First and foremost i'd like to start by suggesting that the difficulty part of the code be seperated into it's own file....eg difficulty.cpp.
This would be the first step in creating an easy to adjust difficulty system as you can just write one, test it and then "plug" it in by replacing the current version. See NRB (MY COPY PASTE COIN) for how that works.
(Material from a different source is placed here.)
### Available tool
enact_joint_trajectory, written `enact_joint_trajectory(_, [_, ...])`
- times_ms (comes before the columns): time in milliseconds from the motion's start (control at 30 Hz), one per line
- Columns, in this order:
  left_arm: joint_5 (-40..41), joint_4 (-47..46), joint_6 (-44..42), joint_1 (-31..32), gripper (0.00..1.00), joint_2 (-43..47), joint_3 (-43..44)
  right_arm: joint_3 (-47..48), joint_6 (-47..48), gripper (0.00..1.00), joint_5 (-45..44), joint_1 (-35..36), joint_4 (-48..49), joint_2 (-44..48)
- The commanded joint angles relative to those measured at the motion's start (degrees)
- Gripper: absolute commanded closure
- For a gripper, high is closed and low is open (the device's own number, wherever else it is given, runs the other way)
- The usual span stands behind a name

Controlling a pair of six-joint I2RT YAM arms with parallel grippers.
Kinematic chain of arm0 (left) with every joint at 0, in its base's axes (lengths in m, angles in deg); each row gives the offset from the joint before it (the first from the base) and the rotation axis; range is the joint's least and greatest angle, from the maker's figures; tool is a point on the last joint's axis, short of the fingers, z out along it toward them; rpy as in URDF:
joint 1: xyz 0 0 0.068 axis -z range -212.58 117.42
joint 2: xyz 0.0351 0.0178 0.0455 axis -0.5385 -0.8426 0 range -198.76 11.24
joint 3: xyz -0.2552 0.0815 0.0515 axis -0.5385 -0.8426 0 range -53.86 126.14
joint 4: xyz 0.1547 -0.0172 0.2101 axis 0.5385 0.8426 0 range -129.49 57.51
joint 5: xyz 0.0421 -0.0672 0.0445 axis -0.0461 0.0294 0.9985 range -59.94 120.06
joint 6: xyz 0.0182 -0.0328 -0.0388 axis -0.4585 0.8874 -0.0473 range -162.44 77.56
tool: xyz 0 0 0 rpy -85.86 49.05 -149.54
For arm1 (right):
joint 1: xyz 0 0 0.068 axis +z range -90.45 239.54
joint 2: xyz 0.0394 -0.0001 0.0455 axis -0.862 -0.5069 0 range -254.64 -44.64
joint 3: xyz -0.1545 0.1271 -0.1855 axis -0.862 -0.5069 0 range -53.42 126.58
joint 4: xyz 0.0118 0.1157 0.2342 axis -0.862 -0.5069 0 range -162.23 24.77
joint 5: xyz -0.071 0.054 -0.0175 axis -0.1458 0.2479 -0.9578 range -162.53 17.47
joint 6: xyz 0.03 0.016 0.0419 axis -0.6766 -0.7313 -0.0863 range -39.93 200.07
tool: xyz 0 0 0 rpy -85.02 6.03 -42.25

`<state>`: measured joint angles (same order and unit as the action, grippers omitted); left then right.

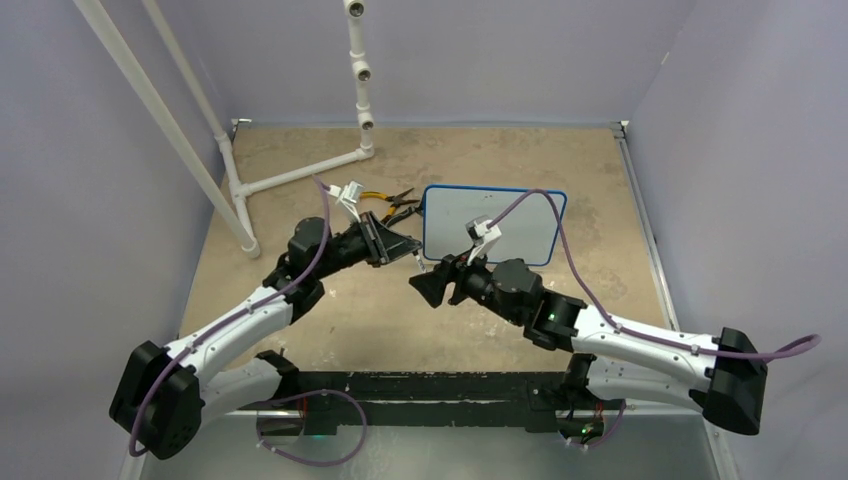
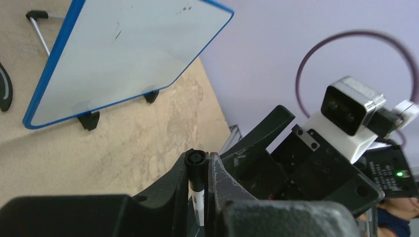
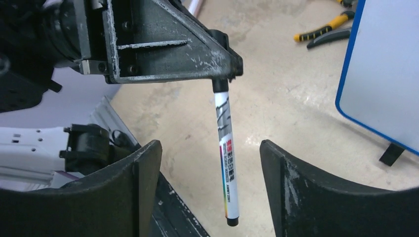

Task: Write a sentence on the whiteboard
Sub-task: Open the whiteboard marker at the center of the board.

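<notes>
Left arm [image 1: 250,310] reached in from the near left, forearm low and roughly level, wrist ending just left of the whiteboard's [image 1: 530,225] near-left corner. Left jaws were clamped on the black upper end of a marker [image 3: 226,148]. The marker hung down from them, slightly tilted, lower end free above the surface [image 1: 380,330]. In the left wrist view the marker's [image 2: 196,173] top sat pinched between the two jaws.

Right arm [image 1: 640,340] came from the near right, elbow bent, wrist just in front of the board's near edge, aimed left at the left jaws. Right jaws stood wide, one on each side of the hanging marker, touching it on neither side.

Whiteboard [image 2: 113,59] stood tilted on the surface on two black feet [image 2: 89,120], blue frame, just beyond both wrists. Its face carried a few faint dark marks [image 2: 118,32], unreadable.

The right wrist's camera [image 1: 483,230] overlapped the board's near-left part in the top view. Pliers [image 1: 388,203] with yellow and black handles lay just left of the board's far-left corner, beyond the left wrist. White pipe frame [image 1: 290,175] stood well left of the board, at the far-left corner of the surface.
</notes>
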<state>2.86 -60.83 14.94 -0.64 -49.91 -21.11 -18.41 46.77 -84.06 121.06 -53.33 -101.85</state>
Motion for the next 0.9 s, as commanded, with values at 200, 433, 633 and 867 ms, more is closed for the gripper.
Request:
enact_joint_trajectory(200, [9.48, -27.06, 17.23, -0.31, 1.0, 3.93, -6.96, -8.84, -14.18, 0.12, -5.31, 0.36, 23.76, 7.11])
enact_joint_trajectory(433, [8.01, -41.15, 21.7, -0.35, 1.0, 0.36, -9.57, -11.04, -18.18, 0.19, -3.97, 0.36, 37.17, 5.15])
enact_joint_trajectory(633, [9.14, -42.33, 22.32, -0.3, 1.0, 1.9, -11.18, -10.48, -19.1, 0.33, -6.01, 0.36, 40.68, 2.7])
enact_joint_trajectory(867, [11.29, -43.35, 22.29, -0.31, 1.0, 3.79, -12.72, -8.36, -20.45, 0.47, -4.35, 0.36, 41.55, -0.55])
this is the one we use there
it can be edited to meet the requirements of any and all coins that use the bitcoin codebase.
#include <vector>
#include "diff.h"
const struct SRetargetParams* CMainNetDiff::sRules = new SRetargetParams(3600, 120);
const struct SRetargetParams* COldNetDiff::sRules = new SRetargetParams(7200, 120);
const CBigNum CDiffProvider::bnProofOfWorkLimit(~uint256(0) >> 20);
CDiff* CDiffProvider::pnewDiff = NULL;
CDiff* CDiffProvider::pdynDiff = NULL;
CDiff* CDiffProvider::poldDiff = NULL;
CDiff* CDiffProvider::ptestDiff = NULL;
double CDiff::GetDifficulty(const CBlockIndex* blockindex = NULL)
{
// Floating point number that is a multiple of the minimum difficulty,
// minimum difficulty = 1.0.
if (blockindex == NULL)
{
if (pindexBest == NULL)
return 1.0;
else
blockindex = pindexBest;
}
return GetDifficultyFromTargetBits(blockindex->nBits);
}
struct TargetSpan
{
double difficulty;
double hashes;
int time;
};
static int CalculateHashrate(CBlockIndex* first, CBlockIndex* last)
{
double timeDiff = last->GetBlockTime() - first->GetBlockTime();
double timePerBlock = timeDiff / (last->nHeight - first->nHeight);
return (int) (CDiff::GetDifficultyFromTargetBits(last->nBits) * pow(2.0, 32) / timePerBlock);
}
json_spirit::Value CDiff::GetNetworkHashPS(int lookup)
{
if (pindexBest == NULL)
return 0;
// If lookup is -1, then use blocks since last difficulty change.
if (lookup <= 0)
{
int nInterval = this->GetRules()->nInterval;
lookup = pindexBest->nHeight % nInterval + 1;
}
// If lookup is larger than chain, then set it to chain length.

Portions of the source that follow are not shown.